◆ **Material provided**:

============

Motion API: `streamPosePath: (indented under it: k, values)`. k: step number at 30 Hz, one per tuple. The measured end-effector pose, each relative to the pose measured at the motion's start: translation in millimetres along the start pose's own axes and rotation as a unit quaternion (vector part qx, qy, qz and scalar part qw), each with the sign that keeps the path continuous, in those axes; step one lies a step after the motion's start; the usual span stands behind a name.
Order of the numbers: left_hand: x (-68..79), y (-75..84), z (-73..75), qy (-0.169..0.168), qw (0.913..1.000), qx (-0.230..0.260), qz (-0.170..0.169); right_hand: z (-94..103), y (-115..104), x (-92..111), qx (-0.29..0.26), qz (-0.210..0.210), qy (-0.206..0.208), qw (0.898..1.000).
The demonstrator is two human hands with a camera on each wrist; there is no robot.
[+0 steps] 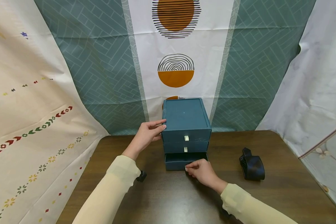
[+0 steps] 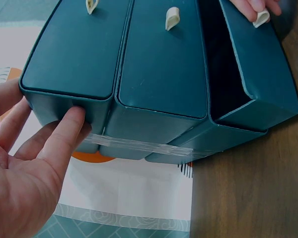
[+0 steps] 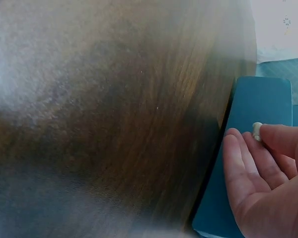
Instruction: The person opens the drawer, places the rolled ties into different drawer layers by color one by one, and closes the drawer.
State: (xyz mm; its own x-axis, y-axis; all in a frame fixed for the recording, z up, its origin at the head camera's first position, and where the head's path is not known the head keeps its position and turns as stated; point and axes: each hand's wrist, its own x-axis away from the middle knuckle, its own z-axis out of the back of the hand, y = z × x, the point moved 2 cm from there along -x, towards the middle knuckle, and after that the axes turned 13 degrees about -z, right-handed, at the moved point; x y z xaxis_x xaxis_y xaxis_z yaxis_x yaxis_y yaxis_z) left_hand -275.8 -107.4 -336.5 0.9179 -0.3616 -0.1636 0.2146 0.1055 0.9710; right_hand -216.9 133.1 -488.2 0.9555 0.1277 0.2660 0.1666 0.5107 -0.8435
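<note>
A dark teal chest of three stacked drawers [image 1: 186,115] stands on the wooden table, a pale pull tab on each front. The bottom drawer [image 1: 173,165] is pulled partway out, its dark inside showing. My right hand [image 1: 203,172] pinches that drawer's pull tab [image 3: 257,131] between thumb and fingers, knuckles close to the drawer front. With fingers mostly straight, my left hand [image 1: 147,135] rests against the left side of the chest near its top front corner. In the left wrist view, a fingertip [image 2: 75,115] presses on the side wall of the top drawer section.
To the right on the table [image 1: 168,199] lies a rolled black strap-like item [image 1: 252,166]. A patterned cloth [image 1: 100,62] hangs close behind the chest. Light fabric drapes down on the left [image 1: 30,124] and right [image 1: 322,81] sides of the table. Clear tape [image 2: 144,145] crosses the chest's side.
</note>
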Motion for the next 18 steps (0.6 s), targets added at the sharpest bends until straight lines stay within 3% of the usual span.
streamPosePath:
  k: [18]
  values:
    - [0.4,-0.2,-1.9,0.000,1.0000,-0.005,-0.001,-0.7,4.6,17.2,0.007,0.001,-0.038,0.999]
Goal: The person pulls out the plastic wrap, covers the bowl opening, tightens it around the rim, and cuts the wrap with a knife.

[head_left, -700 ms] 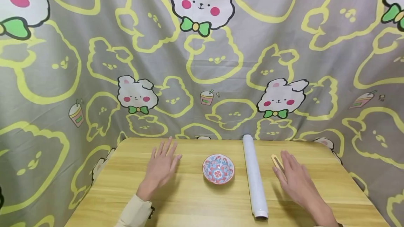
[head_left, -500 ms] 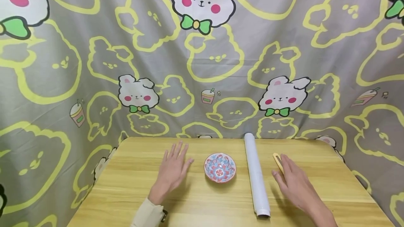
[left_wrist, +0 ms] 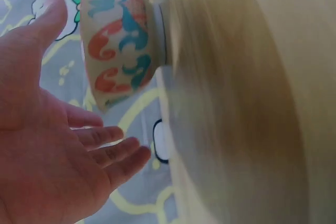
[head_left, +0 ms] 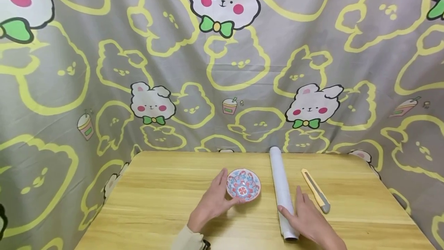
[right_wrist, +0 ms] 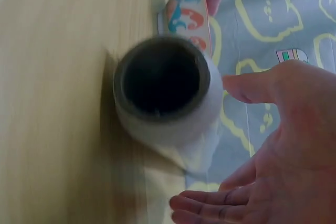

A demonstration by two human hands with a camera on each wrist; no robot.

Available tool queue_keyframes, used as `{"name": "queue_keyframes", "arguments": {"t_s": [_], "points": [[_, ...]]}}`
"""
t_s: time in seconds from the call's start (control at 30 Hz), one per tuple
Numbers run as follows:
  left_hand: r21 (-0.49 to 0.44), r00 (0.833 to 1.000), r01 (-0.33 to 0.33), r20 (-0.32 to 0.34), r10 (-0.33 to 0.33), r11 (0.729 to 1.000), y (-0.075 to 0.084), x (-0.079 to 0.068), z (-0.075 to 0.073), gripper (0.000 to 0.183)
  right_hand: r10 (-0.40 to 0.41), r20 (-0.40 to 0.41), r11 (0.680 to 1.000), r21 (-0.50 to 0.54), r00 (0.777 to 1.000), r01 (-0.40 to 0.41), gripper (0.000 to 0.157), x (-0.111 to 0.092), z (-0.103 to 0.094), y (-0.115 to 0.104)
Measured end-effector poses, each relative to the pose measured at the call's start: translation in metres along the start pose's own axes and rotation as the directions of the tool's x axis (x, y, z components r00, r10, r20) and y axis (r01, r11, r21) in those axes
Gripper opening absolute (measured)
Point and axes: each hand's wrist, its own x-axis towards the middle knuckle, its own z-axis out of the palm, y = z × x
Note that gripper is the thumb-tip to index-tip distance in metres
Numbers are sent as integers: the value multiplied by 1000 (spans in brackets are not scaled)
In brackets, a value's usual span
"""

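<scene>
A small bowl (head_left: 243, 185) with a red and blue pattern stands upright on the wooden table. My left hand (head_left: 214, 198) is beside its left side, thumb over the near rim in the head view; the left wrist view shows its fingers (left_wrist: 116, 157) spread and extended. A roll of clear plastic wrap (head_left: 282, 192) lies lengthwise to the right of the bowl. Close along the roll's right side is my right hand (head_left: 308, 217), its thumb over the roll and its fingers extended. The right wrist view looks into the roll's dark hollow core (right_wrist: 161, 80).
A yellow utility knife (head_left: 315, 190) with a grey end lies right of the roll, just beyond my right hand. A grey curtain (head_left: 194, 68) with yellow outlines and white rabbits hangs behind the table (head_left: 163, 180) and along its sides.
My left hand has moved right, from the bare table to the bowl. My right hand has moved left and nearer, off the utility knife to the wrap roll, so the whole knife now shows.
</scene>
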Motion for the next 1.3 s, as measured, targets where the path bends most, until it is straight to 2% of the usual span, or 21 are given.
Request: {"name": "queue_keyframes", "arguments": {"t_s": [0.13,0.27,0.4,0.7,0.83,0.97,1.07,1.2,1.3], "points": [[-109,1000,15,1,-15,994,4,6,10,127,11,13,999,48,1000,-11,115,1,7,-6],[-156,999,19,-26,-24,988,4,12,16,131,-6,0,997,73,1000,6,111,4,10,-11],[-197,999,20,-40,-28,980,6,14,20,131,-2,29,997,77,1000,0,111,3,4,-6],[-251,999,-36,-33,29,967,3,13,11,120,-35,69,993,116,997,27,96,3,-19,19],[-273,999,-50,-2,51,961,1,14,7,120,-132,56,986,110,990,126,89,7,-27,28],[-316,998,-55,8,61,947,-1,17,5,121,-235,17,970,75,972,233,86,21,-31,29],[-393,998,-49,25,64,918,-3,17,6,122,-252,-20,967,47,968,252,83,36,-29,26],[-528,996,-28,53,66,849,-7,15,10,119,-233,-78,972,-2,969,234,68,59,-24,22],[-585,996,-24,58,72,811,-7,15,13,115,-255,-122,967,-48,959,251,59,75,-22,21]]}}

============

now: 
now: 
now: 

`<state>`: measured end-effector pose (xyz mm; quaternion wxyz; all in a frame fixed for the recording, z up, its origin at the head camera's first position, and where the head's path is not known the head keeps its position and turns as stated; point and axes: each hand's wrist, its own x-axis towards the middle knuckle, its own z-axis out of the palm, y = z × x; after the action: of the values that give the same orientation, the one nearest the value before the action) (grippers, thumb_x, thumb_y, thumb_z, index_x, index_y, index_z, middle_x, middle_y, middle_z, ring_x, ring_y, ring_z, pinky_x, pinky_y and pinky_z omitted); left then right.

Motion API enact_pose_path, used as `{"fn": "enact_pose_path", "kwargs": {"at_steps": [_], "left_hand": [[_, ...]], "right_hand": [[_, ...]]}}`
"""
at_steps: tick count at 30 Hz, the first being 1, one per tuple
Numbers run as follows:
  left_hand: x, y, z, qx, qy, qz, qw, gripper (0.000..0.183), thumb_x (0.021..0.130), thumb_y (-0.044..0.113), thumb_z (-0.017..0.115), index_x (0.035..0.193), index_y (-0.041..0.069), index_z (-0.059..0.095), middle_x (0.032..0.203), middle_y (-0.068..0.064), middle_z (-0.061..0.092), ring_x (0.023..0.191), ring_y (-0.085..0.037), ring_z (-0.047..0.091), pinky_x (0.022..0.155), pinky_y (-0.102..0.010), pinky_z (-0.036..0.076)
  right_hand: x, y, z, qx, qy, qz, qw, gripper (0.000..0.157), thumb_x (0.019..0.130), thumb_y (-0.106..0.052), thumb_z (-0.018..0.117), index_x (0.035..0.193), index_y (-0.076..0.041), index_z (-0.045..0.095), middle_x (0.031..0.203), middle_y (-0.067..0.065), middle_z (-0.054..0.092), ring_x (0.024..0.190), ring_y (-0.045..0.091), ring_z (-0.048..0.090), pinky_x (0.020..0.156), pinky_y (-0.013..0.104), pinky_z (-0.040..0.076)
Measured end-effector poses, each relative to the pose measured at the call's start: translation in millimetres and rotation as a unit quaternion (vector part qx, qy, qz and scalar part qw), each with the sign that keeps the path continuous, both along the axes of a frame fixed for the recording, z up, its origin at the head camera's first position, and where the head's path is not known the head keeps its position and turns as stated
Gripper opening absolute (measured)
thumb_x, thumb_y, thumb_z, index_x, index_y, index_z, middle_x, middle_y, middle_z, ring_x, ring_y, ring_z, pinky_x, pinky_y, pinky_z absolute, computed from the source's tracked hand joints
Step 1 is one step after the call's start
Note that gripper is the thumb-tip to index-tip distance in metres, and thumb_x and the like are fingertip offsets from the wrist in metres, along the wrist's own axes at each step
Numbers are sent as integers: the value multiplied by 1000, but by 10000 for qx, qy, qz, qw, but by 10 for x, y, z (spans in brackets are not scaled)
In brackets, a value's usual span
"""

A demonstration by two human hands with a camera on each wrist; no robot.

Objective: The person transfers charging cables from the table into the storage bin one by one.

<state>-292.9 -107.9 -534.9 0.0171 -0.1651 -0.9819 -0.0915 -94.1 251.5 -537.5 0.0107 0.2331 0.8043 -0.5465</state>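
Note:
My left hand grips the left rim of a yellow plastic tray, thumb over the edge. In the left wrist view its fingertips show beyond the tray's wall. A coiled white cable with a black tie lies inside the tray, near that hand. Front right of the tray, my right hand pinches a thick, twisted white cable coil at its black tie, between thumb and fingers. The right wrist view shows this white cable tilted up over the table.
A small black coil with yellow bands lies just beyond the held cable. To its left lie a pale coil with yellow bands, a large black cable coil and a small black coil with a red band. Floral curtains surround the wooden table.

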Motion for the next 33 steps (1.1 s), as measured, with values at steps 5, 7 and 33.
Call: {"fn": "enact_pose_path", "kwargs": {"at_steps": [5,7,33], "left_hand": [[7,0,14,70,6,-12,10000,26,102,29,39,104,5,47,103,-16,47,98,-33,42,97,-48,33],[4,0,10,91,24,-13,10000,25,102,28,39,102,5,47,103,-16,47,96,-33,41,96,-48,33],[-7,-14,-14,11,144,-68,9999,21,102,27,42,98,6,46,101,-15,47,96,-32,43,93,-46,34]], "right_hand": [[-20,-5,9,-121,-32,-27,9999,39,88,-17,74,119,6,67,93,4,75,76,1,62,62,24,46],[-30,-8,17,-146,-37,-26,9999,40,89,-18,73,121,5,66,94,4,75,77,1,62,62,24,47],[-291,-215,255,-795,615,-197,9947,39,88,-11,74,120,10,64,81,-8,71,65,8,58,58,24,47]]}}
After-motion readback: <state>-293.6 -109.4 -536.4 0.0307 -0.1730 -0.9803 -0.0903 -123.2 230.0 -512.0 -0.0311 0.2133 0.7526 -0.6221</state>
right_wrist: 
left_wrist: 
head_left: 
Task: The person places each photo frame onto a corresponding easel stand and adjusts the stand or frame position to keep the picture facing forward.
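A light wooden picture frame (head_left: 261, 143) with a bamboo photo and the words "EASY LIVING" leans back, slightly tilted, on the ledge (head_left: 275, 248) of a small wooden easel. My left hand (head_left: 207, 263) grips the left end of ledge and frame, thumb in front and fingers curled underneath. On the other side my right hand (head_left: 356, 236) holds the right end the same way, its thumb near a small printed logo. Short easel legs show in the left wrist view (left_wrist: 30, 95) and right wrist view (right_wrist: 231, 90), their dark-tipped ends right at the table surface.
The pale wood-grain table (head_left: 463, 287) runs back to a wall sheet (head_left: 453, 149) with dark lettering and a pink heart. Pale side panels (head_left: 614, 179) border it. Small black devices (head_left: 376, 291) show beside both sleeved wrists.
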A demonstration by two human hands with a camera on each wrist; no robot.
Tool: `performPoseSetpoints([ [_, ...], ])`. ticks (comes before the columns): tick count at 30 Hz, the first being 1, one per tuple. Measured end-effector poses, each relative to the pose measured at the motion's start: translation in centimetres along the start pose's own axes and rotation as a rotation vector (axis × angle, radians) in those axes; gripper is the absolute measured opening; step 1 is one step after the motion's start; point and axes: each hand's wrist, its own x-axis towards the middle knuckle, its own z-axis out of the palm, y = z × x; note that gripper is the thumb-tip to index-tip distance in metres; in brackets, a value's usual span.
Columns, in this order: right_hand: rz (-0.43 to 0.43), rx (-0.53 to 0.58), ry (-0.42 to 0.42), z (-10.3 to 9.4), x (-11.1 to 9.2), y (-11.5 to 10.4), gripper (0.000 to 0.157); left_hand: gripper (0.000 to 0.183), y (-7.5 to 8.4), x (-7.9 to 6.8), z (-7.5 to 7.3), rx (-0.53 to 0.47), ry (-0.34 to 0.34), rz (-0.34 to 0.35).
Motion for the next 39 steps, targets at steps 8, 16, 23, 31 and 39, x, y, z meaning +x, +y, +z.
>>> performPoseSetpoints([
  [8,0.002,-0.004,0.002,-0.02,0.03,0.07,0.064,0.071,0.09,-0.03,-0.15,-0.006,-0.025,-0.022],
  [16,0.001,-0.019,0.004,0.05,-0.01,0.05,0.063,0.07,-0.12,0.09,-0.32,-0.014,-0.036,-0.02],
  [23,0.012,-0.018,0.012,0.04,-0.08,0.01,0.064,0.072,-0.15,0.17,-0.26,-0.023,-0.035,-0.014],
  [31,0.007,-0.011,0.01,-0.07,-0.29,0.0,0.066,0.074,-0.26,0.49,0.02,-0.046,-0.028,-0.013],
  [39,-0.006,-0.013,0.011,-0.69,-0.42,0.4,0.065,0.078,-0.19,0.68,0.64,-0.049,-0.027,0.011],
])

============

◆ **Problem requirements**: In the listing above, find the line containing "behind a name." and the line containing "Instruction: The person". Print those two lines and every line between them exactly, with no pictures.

◆ **Solution to this exercise**:
Motion API: `streamPosePath: (indented under it: k, values)`. k: step number at 30 Hz, one per tuple. The measured end-effector pose, each relative to the pose measured at the motion's start: translation in millimetres along the start pose's own axes and rotation as a unit quaternion (vector part qx, qy, qz and scalar part qw), each with the sign that keeps the path continuous, in those axes; step one lies a step after the motion's start; the usual span stands behind a name.
Order of the numbers: left_hand: x (-68..79), y (-75..84), z (-73..75), qy (-0.169..0.168), qw (0.913..1.000), qx (-0.230..0.260), qz (-0.170..0.169); right_hand: z (-94..103), y (-115..104), x (-92..111), qx (-0.29..0.26), qz (-0.210..0.210), qy (-0.206..0.208), qw (0.898..1.000).
The demonstrator is two human hands with a camera on each wrist; there is no robot.
[+0 steps] 
[+0 steps] 
[+0 steps] 
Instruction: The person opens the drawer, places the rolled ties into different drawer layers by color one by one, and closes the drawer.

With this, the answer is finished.